Ribavirin has been shown to inhibit virus replication of a variety of viruses effectively (Canonico et al., 1984; Huggins et al., 1986; Johnson, 1993; McKee et al., 1988; Severson et al., 2003). Two efforts made in the USA to evaluate the efficacy of ribavirin in treating HCPS have led to disappointment. One trial was not able to recruit enough subjects and the other lacked a placebo control arm and, as a result, the studies lacked sufficient statistical power to detect a therapeutic effect (Chapman et al., 1999; Mertz et al., 2004). Our in vitro studies carried out with this drug showed a significant inhibitory effect against SNV, with an IC50 of 1–6 µg ml–1 (Fig. 1). This inhibitory activity agrees with that seen against other hantaviruses in vitro (Canonico et al., 1984; Kirsi et al., 1983; Severson et al., 2003), lending support for renewed efforts to evaluate the drug in treatment protocols. One disadvantage of ribavirin treatment is its toxic effect at high concentrations, which has been reported in human trials (Booth et al., 2003; Chapman et al., 1999; McKee et al., 1988) and other animal models (Huggins et al., 1986). In our study, however, we found that this drug had no gross toxic effects on juvenile deer mice despite a strong antiviral effect at higher doses (Table 1; Figs 2a, 3a). The decreased inhibitory activity observed at doses below 100 mg kg–1 indicates that ribavirin inhibits SNV replication in vivo in a dose-dependent manner (Figs 2a, 3a; Table 1).

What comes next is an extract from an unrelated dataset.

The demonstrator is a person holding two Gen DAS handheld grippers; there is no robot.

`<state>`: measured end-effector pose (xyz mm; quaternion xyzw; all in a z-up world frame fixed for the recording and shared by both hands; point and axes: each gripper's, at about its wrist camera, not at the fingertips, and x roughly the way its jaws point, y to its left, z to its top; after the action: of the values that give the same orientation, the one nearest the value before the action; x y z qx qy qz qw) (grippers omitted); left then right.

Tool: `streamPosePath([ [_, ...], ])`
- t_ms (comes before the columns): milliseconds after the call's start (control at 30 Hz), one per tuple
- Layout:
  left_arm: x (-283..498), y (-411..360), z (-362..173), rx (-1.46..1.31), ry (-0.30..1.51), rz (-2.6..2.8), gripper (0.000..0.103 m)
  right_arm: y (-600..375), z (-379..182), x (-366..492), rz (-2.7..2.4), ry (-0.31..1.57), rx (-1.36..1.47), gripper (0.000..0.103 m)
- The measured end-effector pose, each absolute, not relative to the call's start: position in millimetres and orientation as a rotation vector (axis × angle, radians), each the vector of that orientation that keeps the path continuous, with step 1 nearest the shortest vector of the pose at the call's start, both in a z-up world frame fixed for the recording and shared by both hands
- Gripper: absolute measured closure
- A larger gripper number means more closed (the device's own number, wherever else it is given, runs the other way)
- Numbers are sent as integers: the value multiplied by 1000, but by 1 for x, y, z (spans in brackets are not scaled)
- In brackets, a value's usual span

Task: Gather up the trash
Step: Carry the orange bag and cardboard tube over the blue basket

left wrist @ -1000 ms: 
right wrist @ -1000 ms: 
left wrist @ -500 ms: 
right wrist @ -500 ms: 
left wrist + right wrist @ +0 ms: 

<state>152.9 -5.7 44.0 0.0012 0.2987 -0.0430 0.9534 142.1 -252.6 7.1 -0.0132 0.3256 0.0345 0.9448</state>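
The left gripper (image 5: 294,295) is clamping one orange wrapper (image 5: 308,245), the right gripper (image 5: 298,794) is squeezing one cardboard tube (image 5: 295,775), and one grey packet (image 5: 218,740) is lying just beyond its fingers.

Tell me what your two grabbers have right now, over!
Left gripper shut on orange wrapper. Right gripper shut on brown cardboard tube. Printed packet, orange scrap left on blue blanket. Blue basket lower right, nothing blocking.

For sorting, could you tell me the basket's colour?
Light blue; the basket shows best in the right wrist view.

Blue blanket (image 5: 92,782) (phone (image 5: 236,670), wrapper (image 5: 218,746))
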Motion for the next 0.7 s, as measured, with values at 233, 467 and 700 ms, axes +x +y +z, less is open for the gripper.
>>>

The effectiveness of passive immunotherapy in treating human arenavirus infections caused by Junín virus has long since been established (Enria et al., 1984; Maiztegui et al., 1979), and positive effects have also been claimed for other animal models (Jahrling & Peters, 1984; Leifer et al., 1970). Encouraging results have been shown in a Seoul virus (SEOV) model and in a lethal animal model of HCPS due to ANDV (Custer et al., 2003; Zhang et al., 1989). These and other data (Bharadwaj et al., 2000) have raised the possibility that passive immunotherapy might be useful in treating HCPS due to SNV infection. Our study showed that passive immunotherapy with convalescent HIP was effective in inhibiting SNV infection in the deer mouse model (Table 2; Figs 2b, 3b). Administration of antibodies in divided doses allowed us to titrate the dose at which HIP remained 100 % efficacious (at a 1 : 20 dilution of an antibody with an FRNT titre of 1 : 800). Collectively, these data indicate that HIP has potent antiviral activities in vivo.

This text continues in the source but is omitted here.